The Montreal Gazette, May 16, 2000

Confession. I don't get the Leonard Cohen thing. Never did, never will. Heresy, I know. Grounds to take away my city-columnist cap. Beheading, if gentle, intelligent folkies went in for that sort of thing. But I know the zen master would want me to be honest.

At first, I'll admit I felt like a bit of a freak. Was I really the only Montreal woman between the ages of 40 and 75 who never dreamed of going down to a place by the river with the beat poet of Belmont Ave.?

Did I alone hit the fast-forward button during Cohen's gravelly voiced cameos on Jennifer Warnes's Famous Blue Raincoat album?

I was pretty confident this aversion to Leonard didn't hide a hitherto unsuspected glitch in my genetic programming as a 40-ish Montreal-bred heterosexual female.
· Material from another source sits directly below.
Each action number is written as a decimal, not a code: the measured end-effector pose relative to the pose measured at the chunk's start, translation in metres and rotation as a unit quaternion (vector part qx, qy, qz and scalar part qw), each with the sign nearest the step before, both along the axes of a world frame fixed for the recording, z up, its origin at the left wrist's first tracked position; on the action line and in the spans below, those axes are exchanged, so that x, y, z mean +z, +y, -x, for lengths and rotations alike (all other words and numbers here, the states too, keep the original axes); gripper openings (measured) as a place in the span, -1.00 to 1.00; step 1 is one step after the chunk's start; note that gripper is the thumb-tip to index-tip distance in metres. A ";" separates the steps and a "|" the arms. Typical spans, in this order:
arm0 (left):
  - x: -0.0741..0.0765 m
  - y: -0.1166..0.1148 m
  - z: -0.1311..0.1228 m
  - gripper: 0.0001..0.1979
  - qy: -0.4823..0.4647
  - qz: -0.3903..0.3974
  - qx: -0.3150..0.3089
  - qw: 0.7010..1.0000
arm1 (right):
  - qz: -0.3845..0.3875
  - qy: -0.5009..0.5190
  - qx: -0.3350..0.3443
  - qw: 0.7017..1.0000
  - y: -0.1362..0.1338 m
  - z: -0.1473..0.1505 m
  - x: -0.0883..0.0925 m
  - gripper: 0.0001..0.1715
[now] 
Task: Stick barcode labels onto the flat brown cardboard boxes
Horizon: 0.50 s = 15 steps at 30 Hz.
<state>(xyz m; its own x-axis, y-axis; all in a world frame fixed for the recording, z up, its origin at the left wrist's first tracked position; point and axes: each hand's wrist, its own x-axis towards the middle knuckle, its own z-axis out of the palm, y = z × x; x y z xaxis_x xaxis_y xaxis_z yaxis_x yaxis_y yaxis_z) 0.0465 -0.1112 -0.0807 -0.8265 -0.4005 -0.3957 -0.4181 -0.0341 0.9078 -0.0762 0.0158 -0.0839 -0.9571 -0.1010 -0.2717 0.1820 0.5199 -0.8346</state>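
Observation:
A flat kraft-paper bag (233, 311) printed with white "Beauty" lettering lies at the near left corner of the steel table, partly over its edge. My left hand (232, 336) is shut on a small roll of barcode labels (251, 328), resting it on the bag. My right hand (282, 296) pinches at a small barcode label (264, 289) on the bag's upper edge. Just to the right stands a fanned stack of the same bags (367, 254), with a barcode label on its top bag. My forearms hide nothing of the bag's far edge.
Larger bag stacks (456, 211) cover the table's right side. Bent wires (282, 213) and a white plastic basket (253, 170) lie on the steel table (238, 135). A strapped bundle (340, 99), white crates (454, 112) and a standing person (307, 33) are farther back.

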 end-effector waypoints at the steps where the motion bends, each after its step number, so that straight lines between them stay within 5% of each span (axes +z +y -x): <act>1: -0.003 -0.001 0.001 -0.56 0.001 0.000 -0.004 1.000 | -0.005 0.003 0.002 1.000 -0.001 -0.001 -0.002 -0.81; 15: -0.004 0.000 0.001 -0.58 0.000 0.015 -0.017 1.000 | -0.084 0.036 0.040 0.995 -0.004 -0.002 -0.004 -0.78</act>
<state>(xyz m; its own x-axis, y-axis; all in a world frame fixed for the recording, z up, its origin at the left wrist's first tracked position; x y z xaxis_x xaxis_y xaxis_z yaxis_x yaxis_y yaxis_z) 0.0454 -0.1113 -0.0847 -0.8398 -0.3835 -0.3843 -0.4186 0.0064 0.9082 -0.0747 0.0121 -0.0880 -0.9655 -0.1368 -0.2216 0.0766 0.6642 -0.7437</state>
However, just to be on the safe side, I took another close look at those stills of Russell Crowe in his gladiator outfit.

Not Alone

Strangely invigorated, I began making discreet inquiries among my friends, relations and colleagues. Slowly, they realized this was not a trap.

After I vowed I would never publish their names, they opened up, sharing their deepest secrets about the 65-year-old songwriter and Buddhist monk who couldn't make it down the mountain to sign autographs and schmooze with groupies of a certain age.
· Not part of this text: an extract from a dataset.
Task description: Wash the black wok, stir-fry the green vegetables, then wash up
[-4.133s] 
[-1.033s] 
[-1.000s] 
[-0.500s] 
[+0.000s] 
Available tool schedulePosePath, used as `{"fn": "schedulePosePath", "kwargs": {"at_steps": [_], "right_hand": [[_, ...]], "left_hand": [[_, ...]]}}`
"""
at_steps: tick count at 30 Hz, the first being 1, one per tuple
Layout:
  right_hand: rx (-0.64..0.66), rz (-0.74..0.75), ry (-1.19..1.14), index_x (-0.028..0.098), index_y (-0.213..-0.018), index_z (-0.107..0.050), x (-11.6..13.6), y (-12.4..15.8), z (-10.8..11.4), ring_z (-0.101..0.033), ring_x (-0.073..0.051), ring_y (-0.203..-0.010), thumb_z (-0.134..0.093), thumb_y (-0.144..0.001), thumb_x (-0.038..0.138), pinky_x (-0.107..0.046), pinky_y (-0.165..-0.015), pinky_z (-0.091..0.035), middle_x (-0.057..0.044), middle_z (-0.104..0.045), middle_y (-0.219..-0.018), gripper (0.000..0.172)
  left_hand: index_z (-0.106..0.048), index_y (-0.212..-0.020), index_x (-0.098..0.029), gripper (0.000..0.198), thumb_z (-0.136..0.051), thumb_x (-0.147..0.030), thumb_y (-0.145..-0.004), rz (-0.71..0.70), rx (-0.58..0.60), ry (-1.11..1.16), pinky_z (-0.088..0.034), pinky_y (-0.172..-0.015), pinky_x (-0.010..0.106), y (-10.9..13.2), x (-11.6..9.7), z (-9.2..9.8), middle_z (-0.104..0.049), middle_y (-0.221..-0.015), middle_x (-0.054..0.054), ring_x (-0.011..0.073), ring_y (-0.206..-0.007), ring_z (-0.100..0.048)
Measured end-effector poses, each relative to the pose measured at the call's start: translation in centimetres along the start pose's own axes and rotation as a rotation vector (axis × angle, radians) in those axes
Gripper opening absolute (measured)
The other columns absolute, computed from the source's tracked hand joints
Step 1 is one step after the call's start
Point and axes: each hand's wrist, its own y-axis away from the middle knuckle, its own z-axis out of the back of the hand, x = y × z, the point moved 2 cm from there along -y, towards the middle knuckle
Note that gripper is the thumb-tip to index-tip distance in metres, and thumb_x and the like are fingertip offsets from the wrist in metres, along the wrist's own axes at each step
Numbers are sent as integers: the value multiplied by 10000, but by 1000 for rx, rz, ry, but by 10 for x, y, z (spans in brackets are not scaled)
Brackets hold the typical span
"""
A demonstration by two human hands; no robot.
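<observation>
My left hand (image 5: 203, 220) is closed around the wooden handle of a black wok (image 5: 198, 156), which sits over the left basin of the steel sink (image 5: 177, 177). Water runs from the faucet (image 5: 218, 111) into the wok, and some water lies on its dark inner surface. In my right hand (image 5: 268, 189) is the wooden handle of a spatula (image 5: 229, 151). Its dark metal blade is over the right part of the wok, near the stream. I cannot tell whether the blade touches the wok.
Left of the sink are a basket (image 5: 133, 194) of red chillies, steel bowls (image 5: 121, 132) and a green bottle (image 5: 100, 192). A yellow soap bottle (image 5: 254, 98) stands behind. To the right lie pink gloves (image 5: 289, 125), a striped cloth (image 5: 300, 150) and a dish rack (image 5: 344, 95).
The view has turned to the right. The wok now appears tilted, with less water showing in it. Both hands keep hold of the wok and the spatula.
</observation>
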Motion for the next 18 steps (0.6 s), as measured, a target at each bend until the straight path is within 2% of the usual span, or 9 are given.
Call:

Those in their mid-50s were reticent, afraid to be cast out by the same in-crowd that once made them wear go-go boots and white lipstick. Women in their 30s and early 40s seemed relieved to speak out, especially once they realized that denying the Cohen mystique took up to 10 years off their age.

"Promise you won't tell anyone, but I always found his songs dreary, sexist, pretentious and monumentally depressing."
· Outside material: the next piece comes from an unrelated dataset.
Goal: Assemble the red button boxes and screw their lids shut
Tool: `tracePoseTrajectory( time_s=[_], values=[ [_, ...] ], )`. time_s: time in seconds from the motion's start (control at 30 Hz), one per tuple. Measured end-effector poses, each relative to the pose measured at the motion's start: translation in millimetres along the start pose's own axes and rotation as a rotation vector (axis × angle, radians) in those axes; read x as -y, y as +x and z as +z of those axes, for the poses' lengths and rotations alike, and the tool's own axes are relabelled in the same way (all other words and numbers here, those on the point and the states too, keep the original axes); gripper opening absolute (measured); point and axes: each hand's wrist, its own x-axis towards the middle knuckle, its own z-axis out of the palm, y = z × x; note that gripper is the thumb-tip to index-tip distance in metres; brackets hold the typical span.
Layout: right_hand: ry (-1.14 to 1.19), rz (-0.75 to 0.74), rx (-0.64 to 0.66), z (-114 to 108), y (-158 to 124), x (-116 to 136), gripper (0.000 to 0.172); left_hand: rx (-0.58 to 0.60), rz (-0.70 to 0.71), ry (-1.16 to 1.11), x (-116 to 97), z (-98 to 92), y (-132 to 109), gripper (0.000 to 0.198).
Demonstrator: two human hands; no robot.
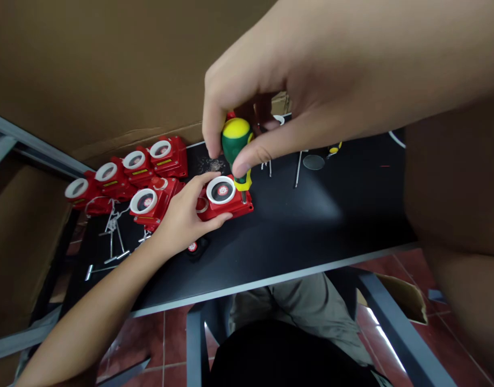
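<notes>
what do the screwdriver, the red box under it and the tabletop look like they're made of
Screwdriver: handle likely plastic or rubber, smooth, rounded, green and yellow; shaft likely metal, from its grey glint.
Red box: glossy, reflecting light; hard plastic or painted metal, unclear which.
Tabletop: smooth black, perhaps laminate, with a soft sheen.

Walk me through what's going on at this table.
A person is working on a red box with a screwdriver. The right hand grips the screwdriver's handle, its shaft pointing down at the right end of the box. The left hand holds the box from the other end on the black table. Four similar boxes are lined up at the back left, and a fifth box sits just beyond the left hand.
</notes>
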Motion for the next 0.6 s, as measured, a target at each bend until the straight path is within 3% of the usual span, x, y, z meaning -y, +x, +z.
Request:
tracePoseTrajectory(
  time_s=[0.17, 0.33, 0.5, 0.6],
  values=[
    [-0.086, 0.067, -0.021, -0.4, 6.4, 4.9, 0.064, -0.006, -0.004, 0.011, 0.3, -0.9, -0.8, 0.076],
    [-0.248, 0.3, 0.086, 4.3, 19.3, 17.2, 0.046, -0.004, -0.02, 0.01, -1.6, -1.0, -0.4, 0.075],
    [-0.479, 0.379, 0.125, 11.5, 19.8, 33.3, 0.085, 0.003, -0.027, 0.012, -1.6, -0.2, 0.2, 0.076],
    [-0.46, 0.426, 0.082, 14.6, 15.7, 36.7, 0.09, 0.002, -0.021, 0.011, 0.3, 0.5, 0.3, 0.075]
  ],
)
"He the guy in The Graduate?"

" 'Tea and oranges that came all the way from China?' What was that all about?"

"I really loved his TV show, although I never figured out why they made him wear those pointy ears."

"Actually, I'm waiting for the BeeGees comeback."

"Since when do penniless beat poets eat at Moishe's?"

Momentum built quickly, and word spread far and wide, to the fjords of Finland and coffee bars of New York. Finally, these women could express their true feelings without retribution.

getting together

If all goes as planned, next year we hope to host the first international convention of the Women Who Love Leonard Cohen Too Little. In the meantime, we're organizing a few workshops and seminars focusing on topics that have a particular resonance for our members.

Men Without Berets. How to find a poetic partner who also knows how to fix things AND owns at least one coat without team insignia. Because it's all very well to be a smoky-voiced Lothario boulevardier, but deep down what she really wants to know is whether you can change a flat tire, change a diaper and help out with the shopping.

Beyond Tie-Dye. Coffee-house chic for a new millennium. (Funnily enough, it looks an awful lot like those bell bottoms you spent days washing to pale, patched perfection, only more expensive and store-bought.)

Suzanne No More. "So would it kill him to bring the picnic just once? Does he have any idea how cold it is lying here by the St. Lawrence without any clothes on while he's molding my perfect body with his mind?" Assertiveness training for the aging hippie.